Reviewing Life Without Parole Sentences for Youth Offenders

Heidi • February 13, 2023

Approximately 2,500 children have been sentenced to juvenile LWOP in US

Each year in the United States, children as young as 13 are sentenced to spend the rest of their lives in prison without any opportunity for release. Approximately 2,500 children have been sentenced to juvenile life without parole (JLWOP) in the United States. Despite a global consensus that children cannot be held to the same standards of responsibility as adults are and recognition that children are entitled to special protection and treatment, the United States allows children to be treated and punished as adults.


The U.S. Supreme Court ruled in June 2012 that juveniles convicted of murder cannot be subject to a mandatory sentence of life imprisonment without the possibility of parole. The court’s rulings in Miller v. Alabama and Jackson v. Hobbs built on a decision two years prior that juveniles could not be sentenced under any circumstances to life imprisonment without the possibility of parole for non-homicide offenses. Even when a juvenile was convicted of murder, the court said, a judge must be allowed to take a juvenile’s age into account (along with other relevant circumstances) in deciding the appropriate punishment.


With teenagers, these deeply consequential decisions to commit a serious crime are often random and impulsive, lacking a sense of intent. Evidence shows that the stage of life between ages 12 and 19 is different in significant ways from adult stages. It’s a time of experimentation, exploration, exaggerated emotions, feelings of invincibility, and the onset of certain mental illnesses. Peer pressure is often a mitigating factor in teen crime, especially when it’s something dangerous, rebellious, harmful, or criminal. They feel an urgent need to belong and have a social identity, and decisions can be made without considering their potential life-changing consequences.
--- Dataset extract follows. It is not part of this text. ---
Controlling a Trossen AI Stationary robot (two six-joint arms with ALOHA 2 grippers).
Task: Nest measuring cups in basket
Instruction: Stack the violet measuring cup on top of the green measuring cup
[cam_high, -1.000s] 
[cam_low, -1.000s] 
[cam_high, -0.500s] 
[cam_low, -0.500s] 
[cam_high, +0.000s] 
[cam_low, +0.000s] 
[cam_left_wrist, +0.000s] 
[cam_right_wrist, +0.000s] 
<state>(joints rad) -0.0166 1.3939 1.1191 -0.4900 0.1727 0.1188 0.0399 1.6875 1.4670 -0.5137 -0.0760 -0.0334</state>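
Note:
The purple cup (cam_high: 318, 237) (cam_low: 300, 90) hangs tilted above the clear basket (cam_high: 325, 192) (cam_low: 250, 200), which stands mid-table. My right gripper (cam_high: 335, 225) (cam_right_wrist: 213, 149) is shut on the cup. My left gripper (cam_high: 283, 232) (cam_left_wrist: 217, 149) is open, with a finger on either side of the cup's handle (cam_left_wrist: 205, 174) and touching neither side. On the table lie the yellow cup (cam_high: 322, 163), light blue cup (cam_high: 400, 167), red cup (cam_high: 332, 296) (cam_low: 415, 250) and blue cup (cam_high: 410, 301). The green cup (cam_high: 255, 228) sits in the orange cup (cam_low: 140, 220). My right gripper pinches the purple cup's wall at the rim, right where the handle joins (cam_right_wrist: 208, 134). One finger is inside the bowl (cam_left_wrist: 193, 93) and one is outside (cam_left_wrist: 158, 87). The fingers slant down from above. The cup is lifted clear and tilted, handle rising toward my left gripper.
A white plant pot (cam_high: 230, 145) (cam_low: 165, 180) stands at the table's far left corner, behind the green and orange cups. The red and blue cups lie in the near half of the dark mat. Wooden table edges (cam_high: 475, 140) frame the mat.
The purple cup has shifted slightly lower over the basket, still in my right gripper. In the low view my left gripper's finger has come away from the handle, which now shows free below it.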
A team of psychological experts offers a standardized assessment for judging the capability for correction/reform with juvenile offenders as it is applied to teenagers and young adults serving JLWOP sentences, recognizing that recent court decisions regarding juvenile killers have noted the role of the immature brain, the differing psychosocial disadvantages, maturity levels, and potential for future violence among defendants.